If local cache, local memory, or one storage provider disappeared, which results could still be restored and defended?

If the answer is unclear, the repository may be tidy today but not durable.

The capstone corroboration surface for this module is the set of files and commands that make recovery and long-lived state visible: capstone/dvc.lock, capstone/publish/v1/manifest.json, capstone/docs/recovery-guide.md, capstone/docs/stage-contract-guide.md, capstone/docs/release-review-guide.md, and the make -C capstone recovery-review route.

Why this module exists

Reproducibility is not a setup achievement.

Long-lived workflows fail through ordinary pressure:

  • old artifacts are deleted because storage feels expensive
  • nobody knows which releases must remain restorable
  • dvc gc is run without understanding what it can remove
  • a remote migration copies recent objects but misses older release evidence
  • CI images update and results drift
  • the only person who knew the recovery route leaves the team

These are design problems. The point of Module 08 is to make them discussable before they become incidents.

Study route

flowchart LR
  overview["Overview"] --> core1["Core 1: durability boundaries"]
  core1 --> core2["Core 2: retention policy"]
  core2 --> core3["Core 3: cleanup and cache safety"]
  core3 --> core4["Core 4: migration and CI drift"]
  core4 --> core5["Core 5: incident response and handoff"]
  core5 --> example["Worked example"]
  example --> practice["Exercises and answers"]
  practice --> glossary["Glossary"]

Read the module in that order the first time.

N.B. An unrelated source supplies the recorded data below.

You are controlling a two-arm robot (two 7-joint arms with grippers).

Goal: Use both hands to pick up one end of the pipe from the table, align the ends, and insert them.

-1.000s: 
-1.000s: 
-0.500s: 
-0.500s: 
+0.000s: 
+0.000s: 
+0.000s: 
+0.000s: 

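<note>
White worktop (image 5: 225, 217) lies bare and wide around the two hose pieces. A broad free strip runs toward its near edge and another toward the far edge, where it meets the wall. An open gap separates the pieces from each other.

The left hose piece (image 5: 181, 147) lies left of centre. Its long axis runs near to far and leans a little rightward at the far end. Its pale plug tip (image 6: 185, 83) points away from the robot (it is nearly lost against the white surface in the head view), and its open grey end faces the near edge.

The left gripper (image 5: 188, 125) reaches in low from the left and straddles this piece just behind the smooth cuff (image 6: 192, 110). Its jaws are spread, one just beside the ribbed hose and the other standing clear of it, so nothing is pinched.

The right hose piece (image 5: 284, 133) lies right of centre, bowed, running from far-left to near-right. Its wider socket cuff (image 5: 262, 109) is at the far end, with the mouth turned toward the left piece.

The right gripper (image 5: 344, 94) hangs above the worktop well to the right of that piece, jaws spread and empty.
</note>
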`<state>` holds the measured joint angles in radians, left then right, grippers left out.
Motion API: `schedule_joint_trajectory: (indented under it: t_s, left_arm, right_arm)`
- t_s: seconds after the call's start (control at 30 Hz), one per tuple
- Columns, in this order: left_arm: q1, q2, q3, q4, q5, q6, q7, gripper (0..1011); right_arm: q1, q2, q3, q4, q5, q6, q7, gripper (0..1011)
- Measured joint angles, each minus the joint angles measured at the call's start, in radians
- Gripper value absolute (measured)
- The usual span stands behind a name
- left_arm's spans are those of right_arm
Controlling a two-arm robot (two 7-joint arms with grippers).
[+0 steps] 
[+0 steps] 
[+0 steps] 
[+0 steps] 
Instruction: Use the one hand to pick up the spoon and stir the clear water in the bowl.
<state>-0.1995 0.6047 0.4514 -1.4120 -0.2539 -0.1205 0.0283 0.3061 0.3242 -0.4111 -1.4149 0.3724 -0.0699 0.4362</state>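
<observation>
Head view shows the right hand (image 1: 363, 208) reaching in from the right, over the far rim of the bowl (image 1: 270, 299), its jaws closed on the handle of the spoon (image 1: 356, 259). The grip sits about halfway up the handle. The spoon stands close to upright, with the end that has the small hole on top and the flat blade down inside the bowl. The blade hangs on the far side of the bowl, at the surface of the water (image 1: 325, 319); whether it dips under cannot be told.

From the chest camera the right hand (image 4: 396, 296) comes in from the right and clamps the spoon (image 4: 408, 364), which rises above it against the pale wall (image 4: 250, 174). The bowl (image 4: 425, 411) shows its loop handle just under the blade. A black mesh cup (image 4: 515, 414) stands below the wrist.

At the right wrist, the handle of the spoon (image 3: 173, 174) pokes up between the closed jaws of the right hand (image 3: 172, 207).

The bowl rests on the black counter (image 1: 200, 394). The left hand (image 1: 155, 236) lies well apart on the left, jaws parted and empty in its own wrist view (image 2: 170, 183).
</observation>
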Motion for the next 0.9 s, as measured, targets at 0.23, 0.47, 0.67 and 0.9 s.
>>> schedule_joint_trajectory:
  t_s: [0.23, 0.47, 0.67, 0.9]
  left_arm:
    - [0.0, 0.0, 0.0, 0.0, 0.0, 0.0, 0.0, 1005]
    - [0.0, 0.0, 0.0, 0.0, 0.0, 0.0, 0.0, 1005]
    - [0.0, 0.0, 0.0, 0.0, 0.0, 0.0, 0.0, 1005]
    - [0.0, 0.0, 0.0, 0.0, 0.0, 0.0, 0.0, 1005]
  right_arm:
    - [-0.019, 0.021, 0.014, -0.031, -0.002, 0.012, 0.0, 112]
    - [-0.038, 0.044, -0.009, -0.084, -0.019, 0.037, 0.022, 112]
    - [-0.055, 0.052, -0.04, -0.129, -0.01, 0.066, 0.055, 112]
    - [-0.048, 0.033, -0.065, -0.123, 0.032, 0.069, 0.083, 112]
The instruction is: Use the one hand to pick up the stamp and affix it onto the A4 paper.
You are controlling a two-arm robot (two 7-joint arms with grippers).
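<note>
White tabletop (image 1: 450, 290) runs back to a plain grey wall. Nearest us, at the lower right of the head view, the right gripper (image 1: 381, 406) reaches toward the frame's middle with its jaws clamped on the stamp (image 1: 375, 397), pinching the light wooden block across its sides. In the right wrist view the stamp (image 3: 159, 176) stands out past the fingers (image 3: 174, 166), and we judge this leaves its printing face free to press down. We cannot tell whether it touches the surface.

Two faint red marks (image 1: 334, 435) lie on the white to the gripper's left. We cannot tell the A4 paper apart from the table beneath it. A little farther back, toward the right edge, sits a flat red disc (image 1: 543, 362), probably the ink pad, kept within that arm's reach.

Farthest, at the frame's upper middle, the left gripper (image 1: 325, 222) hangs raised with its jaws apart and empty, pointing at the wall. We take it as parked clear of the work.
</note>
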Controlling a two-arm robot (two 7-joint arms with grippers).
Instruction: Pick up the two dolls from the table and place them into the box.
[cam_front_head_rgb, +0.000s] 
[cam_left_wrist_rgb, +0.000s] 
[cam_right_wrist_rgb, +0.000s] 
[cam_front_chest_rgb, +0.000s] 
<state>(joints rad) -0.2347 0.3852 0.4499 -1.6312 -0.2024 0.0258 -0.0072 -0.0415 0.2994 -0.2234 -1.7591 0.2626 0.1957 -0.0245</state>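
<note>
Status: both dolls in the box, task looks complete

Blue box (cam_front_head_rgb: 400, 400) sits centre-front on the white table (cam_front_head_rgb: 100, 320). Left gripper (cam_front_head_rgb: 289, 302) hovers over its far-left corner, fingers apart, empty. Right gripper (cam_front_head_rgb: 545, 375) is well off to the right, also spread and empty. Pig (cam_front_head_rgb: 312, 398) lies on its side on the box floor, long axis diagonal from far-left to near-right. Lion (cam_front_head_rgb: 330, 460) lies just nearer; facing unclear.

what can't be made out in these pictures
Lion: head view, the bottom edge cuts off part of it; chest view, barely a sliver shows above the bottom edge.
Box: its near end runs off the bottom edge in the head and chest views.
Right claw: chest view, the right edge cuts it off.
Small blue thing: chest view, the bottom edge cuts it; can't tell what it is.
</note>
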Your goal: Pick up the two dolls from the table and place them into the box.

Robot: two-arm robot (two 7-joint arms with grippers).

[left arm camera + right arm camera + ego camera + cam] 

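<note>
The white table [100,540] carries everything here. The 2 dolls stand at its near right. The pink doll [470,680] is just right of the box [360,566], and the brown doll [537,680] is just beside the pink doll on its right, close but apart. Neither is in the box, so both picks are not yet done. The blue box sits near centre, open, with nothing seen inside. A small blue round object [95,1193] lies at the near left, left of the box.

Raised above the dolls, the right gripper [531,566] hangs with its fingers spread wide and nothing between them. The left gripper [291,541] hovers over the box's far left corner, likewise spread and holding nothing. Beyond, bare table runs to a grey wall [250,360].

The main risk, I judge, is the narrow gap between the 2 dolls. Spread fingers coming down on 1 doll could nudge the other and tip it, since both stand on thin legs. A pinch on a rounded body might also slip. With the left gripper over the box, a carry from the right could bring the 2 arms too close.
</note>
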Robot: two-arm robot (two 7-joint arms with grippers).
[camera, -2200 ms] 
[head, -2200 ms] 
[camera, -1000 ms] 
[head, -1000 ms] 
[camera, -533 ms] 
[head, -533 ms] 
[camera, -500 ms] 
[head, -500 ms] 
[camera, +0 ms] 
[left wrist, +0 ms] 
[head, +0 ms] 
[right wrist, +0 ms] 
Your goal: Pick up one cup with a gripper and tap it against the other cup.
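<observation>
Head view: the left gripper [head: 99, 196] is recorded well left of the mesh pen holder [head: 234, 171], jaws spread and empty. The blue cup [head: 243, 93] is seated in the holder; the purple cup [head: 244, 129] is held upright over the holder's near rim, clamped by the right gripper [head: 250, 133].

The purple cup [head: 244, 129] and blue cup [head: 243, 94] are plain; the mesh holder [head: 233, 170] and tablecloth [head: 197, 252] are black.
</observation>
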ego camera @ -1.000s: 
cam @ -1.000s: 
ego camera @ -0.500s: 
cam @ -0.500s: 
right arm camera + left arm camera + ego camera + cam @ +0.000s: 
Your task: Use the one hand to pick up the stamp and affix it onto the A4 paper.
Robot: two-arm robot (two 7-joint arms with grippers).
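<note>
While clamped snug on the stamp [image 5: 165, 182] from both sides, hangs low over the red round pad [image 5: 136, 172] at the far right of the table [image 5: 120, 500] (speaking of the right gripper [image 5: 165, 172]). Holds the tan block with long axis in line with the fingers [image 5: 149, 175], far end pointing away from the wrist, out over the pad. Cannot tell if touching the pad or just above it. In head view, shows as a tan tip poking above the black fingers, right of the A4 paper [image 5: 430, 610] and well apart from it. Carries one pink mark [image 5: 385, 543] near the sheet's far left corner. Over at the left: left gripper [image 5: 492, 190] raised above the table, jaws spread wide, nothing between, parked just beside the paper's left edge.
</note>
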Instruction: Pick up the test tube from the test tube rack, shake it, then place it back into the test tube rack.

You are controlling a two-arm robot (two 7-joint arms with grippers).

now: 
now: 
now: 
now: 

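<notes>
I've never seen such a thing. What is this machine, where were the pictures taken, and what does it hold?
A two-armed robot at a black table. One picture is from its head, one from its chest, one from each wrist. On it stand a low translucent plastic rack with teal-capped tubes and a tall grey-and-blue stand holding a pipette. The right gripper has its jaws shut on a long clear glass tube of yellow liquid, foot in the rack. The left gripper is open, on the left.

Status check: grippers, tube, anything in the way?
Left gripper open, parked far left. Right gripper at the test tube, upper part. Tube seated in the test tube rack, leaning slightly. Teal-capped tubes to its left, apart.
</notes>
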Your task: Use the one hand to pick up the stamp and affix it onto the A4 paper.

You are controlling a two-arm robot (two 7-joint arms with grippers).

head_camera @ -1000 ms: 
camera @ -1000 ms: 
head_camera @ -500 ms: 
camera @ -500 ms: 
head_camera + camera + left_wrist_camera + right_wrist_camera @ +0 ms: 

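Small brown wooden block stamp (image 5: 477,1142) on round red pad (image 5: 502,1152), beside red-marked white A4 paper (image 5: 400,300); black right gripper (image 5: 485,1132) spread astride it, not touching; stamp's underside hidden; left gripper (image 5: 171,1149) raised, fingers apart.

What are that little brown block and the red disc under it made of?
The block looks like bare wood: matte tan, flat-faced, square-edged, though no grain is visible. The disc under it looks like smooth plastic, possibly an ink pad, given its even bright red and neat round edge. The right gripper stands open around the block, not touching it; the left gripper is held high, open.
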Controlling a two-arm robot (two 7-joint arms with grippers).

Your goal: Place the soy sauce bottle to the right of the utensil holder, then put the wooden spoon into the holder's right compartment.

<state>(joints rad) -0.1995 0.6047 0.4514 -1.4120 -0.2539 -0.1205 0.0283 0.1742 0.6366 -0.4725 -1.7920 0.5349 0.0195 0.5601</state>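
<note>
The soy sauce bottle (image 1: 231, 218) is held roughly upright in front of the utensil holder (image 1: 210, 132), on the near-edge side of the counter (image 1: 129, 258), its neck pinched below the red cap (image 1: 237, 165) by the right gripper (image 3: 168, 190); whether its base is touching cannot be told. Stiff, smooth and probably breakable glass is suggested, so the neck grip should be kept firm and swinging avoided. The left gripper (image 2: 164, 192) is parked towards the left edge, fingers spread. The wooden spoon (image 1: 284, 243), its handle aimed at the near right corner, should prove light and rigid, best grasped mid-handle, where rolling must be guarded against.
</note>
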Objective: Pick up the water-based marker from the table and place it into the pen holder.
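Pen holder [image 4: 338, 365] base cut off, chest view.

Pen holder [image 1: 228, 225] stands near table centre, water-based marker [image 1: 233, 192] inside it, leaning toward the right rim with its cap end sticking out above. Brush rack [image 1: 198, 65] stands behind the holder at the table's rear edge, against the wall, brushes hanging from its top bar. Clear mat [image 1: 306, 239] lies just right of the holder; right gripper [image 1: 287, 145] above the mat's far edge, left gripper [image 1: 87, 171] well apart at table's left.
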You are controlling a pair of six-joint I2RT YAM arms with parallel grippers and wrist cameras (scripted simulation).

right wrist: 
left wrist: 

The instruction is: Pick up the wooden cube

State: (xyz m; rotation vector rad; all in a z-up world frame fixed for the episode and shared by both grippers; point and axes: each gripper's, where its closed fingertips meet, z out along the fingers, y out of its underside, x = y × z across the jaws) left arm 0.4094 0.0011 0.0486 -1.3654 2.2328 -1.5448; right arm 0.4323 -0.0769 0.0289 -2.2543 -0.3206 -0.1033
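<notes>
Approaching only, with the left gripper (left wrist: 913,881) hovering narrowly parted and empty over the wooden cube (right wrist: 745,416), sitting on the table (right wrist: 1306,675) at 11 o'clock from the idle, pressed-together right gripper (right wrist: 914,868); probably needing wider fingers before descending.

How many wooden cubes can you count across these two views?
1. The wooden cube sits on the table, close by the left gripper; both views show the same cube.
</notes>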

If the problem is already partly clear, use this shortcut:

  • open Core 1 when the main confusion is "what must survive local loss?"
  • open Core 2 when the main confusion is "which history should we keep, and for how long?"
  • open Core 3 when the main confusion is "when is cleanup safe?"
  • open Core 4 when the main confusion is "how do remotes or CI change over time?"
  • open Core 5 when the main confusion is "how should we respond when recovery is needed?"

Module map

Page Purpose
Overview explains the module promise and study route
Durability Boundaries and Recovery Goals teaches what must survive local cache loss and maintainer turnover
Retention Policy and History Value teaches how to decide which historical states deserve durable recovery
Garbage Collection and Cache Safety teaches cleanup discipline around dvc gc and cache removal
Remote Migration and CI Drift teaches remote transitions and CI drift as long-lived system risks
Incident Response and Maintainer Handoffs teaches incident response and knowledge continuity
Worked Example: Restoring after Local Cache Loss walks through one realistic recovery check
Exercises gives five mastery exercises
Exercise Answers explains model answers and review logic
Glossary keeps the module vocabulary stable

What should be clear by the end

By the end of this module, you should be able to explain:

  • what state must survive local cache loss
  • how retention policy differs across release, audit, operational, and exploratory states
  • why cleanup can be destructive when references and remotes are misunderstood
  • how remote migration can preserve or break historical continuity
  • why CI drift and maintainer turnover belong in the recovery model
  • how an incident response route protects evidence before repair

Commands to keep close

These commands form the evidence loop for Module 08:

make -C capstone recovery-review
make -C capstone state-summary
make -C capstone release-audit
dvc pull
dvc status
dvc gc --dry-run

Use the make routes for the course-provided capstone review. Treat dvc gc --dry-run as a planning command, not permission to delete anything.

Capstone route

Use the capstone after you can name what needs to survive.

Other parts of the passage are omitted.